> **Activity**:
Copy the data as given. No line may be skipped.

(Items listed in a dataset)
-- -- --
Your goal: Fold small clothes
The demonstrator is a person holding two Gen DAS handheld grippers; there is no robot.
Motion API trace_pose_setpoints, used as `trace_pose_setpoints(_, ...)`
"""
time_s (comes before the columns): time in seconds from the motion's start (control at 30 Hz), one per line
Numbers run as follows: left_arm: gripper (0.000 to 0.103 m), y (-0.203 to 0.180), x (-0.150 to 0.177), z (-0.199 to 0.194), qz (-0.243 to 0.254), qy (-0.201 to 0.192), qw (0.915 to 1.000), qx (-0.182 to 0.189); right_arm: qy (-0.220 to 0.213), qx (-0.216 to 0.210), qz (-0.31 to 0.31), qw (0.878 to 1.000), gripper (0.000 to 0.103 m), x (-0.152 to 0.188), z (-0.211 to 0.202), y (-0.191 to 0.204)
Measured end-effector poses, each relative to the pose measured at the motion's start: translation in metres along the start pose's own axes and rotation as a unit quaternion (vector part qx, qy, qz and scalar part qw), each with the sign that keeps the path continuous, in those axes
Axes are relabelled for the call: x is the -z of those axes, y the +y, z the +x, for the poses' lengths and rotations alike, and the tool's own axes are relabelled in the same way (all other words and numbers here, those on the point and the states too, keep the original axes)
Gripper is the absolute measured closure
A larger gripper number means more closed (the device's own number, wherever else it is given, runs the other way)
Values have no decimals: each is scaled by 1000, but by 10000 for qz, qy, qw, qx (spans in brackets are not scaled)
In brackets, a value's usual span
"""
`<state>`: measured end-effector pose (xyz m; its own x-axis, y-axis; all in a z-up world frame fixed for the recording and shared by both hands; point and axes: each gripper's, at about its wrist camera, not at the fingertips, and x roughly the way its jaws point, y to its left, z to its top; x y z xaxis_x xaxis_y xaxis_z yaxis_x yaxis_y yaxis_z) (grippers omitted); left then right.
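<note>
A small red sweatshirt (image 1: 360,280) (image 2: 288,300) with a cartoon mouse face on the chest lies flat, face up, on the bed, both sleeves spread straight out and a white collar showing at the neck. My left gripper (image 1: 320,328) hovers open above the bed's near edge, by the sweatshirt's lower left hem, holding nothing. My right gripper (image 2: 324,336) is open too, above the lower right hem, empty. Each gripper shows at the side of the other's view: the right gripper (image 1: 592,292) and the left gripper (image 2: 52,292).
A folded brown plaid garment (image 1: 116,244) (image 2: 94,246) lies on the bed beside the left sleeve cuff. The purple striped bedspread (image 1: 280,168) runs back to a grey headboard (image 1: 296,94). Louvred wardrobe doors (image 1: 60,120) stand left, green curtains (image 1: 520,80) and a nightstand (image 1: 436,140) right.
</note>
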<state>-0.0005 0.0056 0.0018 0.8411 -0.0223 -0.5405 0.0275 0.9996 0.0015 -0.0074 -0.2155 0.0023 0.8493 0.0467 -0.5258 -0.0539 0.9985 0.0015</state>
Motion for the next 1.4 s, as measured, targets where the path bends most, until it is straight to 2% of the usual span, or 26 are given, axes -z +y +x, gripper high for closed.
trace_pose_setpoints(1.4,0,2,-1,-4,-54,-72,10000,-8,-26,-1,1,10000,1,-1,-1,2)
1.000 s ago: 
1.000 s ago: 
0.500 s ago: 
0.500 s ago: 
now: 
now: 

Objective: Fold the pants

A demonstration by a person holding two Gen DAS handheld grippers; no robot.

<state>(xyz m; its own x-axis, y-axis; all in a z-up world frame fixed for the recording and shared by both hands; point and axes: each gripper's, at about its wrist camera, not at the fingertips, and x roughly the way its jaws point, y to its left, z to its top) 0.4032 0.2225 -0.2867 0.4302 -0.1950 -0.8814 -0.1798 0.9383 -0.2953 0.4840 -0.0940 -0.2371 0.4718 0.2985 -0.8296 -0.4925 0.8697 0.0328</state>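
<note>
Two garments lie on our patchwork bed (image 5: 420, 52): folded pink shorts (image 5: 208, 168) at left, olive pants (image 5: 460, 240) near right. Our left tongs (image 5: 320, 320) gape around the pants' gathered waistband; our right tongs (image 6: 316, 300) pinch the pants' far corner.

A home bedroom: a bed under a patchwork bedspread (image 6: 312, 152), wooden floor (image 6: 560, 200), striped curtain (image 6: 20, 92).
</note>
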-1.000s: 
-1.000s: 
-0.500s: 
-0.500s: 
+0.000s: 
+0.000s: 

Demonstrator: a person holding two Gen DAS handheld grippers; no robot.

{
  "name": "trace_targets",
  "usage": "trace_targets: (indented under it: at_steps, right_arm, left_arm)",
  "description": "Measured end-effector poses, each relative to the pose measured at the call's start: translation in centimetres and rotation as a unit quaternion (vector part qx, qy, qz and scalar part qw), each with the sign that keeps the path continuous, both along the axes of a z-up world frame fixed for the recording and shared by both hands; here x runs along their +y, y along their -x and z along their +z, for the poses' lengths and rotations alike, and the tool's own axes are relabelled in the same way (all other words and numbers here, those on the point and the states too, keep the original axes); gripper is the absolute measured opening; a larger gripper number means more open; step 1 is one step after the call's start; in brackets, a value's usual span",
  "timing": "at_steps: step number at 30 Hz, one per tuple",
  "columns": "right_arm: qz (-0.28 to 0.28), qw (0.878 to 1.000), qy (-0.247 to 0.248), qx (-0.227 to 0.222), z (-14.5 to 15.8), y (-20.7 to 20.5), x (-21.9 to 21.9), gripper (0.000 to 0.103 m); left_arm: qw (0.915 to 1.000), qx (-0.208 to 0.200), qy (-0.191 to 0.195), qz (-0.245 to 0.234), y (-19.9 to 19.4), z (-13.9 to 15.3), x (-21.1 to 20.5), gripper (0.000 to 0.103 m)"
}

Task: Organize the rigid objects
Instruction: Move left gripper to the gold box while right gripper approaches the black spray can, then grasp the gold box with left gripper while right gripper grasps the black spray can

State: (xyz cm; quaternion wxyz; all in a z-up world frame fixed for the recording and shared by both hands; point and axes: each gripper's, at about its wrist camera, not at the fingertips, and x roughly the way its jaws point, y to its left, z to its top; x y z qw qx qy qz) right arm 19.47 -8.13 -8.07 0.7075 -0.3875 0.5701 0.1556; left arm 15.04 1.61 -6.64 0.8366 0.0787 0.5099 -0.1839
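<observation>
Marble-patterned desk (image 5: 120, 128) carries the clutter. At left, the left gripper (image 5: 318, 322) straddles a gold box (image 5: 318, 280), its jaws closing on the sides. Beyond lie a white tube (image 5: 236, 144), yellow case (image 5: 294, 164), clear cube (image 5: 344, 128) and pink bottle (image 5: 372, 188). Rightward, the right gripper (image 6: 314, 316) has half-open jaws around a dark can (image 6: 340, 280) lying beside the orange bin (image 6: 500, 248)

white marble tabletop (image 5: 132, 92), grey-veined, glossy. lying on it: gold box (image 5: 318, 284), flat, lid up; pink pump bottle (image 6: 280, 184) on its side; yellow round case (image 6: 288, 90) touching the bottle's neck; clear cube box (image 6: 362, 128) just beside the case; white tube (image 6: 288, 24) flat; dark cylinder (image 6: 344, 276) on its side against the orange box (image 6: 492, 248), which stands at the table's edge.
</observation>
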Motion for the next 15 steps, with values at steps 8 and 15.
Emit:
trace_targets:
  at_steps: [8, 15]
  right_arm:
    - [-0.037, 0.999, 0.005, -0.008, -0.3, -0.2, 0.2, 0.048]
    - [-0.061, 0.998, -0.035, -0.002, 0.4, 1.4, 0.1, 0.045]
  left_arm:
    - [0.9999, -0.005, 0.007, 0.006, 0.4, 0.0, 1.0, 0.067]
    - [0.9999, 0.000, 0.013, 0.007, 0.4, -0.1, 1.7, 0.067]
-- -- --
> **Answer for this exercise**:
Your goal: Fold small clothes
The demonstrator is a person holding two Gen DAS handheld grippers; there is no robot.
Motion API trace_pose_setpoints, used as `trace_pose_setpoints(_, ...)`
"""
time_s (comes before the columns): time in seconds from the motion's start (control at 30 Hz), one per line
Numbers run as follows: left_arm: gripper (0.000 to 0.103 m), y (-0.203 to 0.180), x (-0.150 to 0.177), z (-0.199 to 0.194), qz (-0.243 to 0.254), qy (-0.201 to 0.192), qw (0.915 to 1.000), qx (-0.182 to 0.189); right_arm: qy (-0.220 to 0.213), qx (-0.216 to 0.210), qz (-0.31 to 0.31), qw (0.878 to 1.000), gripper (0.000 to 0.103 m), x (-0.152 to 0.188), z (-0.211 to 0.202), y (-0.191 to 0.204)
Measured end-effector poses, each relative to the pose measured at the motion's start: translation in metres along the start pose's own axes and rotation as a unit quaternion (vector part qx, qy, qz and scalar part qw), each with the sign that keeps the path continuous, in those axes
Axes are relabelled for the call: x is the -z of those axes, y the +y, z the +x, for the poses' lengths and rotations alike, and the tool's own axes are relabelled in the same way (all other words and numbers here, those on the point and the states too, keep the original axes)
Gripper is the absolute measured closure
A larger gripper number means more closed (the device's own number, wherever else it is given, runs the other way)
Values have no decimals: each is scaled by 1000, but by 10000 for qz, qy, qw, qx (spans in brackets are not scaled)
In brackets, a value's usual span
"""
`<state>`: measured end-effector pose (xyz m; its own x-axis, y-axis; all in a z-up world frame fixed for the recording and shared by both hands; point and axes: each gripper's, at about its wrist camera, not at the fingertips, and x roughly the way its jaws point, y to its left, z to its top; x y z xaxis_x xaxis_y xaxis_z yaxis_x yaxis_y yaxis_z) (grippers omitted); left then right.
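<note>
A small red sweatshirt (image 1: 360,280) (image 2: 288,300) with a cartoon mouse face on the chest lies flat, face up, on the bed, both sleeves spread straight out and a white collar showing at the neck. My left gripper (image 1: 320,328) hovers open above the bed's near edge, by the sweatshirt's lower left hem, holding nothing. My right gripper (image 2: 324,336) is open too, above the lower right hem, empty. Each gripper shows at the side of the other's view: the right gripper (image 1: 592,292) and the left gripper (image 2: 52,292).
A folded brown plaid garment (image 1: 116,244) (image 2: 94,246) lies on the bed beside the left sleeve cuff. The purple striped bedspread (image 1: 280,168) runs back to a grey headboard (image 1: 296,94). Louvred wardrobe doors (image 1: 60,120) stand left, green curtains (image 1: 520,80) and a nightstand (image 1: 436,140) right.
</note>
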<state>-0.0005 0.0056 0.0018 0.8411 -0.0223 -0.5405 0.0275 0.9996 0.0015 -0.0074 -0.2155 0.0023 0.8493 0.0467 -0.5258 -0.0539 0.9985 0.0015</state>
Motion for the next 1.4 s, as measured, targets where the path bends most, until it is straight to 2% of the usual span, or 26 are given, axes -z +y +x, gripper high for closed.
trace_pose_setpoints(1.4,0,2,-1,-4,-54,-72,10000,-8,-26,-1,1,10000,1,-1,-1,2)
1.000 s ago: 
1.000 s ago: 
0.500 s ago: 
0.500 s ago: 
now: 
now: 

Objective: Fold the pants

A demonstration by a person holding two Gen DAS handheld grippers; no robot.

<state>(xyz m; its own x-axis, y-axis; all in a z-up world frame fixed for the recording and shared by both hands; point and axes: each gripper's, at about its wrist camera, not at the fingertips, and x roughly the way its jaws point, y to its left, z to its top) 0.4032 0.2225 -0.2867 0.4302 -0.1950 -0.8814 -0.1798 0.9383 -0.2953 0.4840 -0.0940 -0.2371 0.4718 0.2985 -0.8296 -0.4925 0.8697 0.0328</state>
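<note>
Two garments lie on our patchwork bed (image 5: 420, 52): folded pink shorts (image 5: 208, 168) at left, olive pants (image 5: 460, 240) near right. Our left tongs (image 5: 320, 320) gape around the pants' gathered waistband; our right tongs (image 6: 316, 300) pinch the pants' far corner.

A home bedroom: a bed under a patchwork bedspread (image 6: 312, 152), wooden floor (image 6: 560, 200), striped curtain (image 6: 20, 92).
</note>
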-1.000s: 
-1.000s: 
-0.500s: 
-0.500s: 
+0.000s: 
+0.000s: 

Demonstrator: a person holding two Gen DAS handheld grippers; no robot.

{
  "name": "trace_targets",
  "usage": "trace_targets: (indented under it: at_steps, right_arm, left_arm)",
  "description": "Measured end-effector poses, each relative to the pose measured at the call's start: translation in centimetres and rotation as a unit quaternion (vector part qx, qy, qz and scalar part qw), each with the sign that keeps the path continuous, both along the axes of a z-up world frame fixed for the recording and shared by both hands; here x runs along their +y, y along their -x and z along their +z, for the poses' lengths and rotations alike, and the tool's own axes are relabelled in the same way (all other words and numbers here, those on the point and the states too, keep the original axes); gripper is the absolute measured opening; a larger gripper number means more open; step 1 is one step after the call's start; in brackets, a value's usual span",
  "timing": "at_steps: step number at 30 Hz, one per tuple",
  "columns": "right_arm: qz (-0.28 to 0.28), qw (0.878 to 1.000), qy (-0.247 to 0.248), qx (-0.227 to 0.222), z (-14.5 to 15.8), y (-20.7 to 20.5), x (-21.9 to 21.9), gripper (0.000 to 0.103 m); left_arm: qw (0.915 to 1.000), qx (-0.208 to 0.200), qy (-0.191 to 0.195), qz (-0.245 to 0.234), y (-19.9 to 19.4), z (-13.9 to 15.3), x (-21.1 to 20.5), gripper (0.000 to 0.103 m)"
}

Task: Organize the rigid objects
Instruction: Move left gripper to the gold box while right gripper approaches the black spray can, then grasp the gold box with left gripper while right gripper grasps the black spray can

State: (xyz cm; quaternion wxyz; all in a z-up world frame fixed for the recording and shared by both hands; point and axes: each gripper's, at about its wrist camera, not at the fingertips, and x roughly the way its jaws point, y to its left, z to its top; x y z qw qx qy qz) right arm 19.47 -8.13 -8.07 0.7075 -0.3875 0.5701 0.1556; left arm 15.04 1.61 -6.64 0.8366 0.0787 0.5099 -0.1839
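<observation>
Marble-patterned desk (image 5: 120, 128) carries the clutter. At left, the left gripper (image 5: 318, 322) straddles a gold box (image 5: 318, 280), its jaws closing on the sides. Beyond lie a white tube (image 5: 236, 144), yellow case (image 5: 294, 164), clear cube (image 5: 344, 128) and pink bottle (image 5: 372, 188). Rightward, the right gripper (image 6: 314, 316) has half-open jaws around a dark can (image 6: 340, 280) lying beside the orange bin (image 6: 500, 248)

white marble tabletop (image 5: 132, 92), grey-veined, glossy. lying on it: gold box (image 5: 318, 284), flat, lid up; pink pump bottle (image 6: 280, 184) on its side; yellow round case (image 6: 288, 90) touching the bottle's neck; clear cube box (image 6: 362, 128) just beside the case; white tube (image 6: 288, 24) flat; dark cylinder (image 6: 344, 276) on its side against the orange box (image 6: 492, 248), which stands at the table's edge.
</observation>
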Motion for the next 15 steps, with values at steps 8 and 15.
Emit:
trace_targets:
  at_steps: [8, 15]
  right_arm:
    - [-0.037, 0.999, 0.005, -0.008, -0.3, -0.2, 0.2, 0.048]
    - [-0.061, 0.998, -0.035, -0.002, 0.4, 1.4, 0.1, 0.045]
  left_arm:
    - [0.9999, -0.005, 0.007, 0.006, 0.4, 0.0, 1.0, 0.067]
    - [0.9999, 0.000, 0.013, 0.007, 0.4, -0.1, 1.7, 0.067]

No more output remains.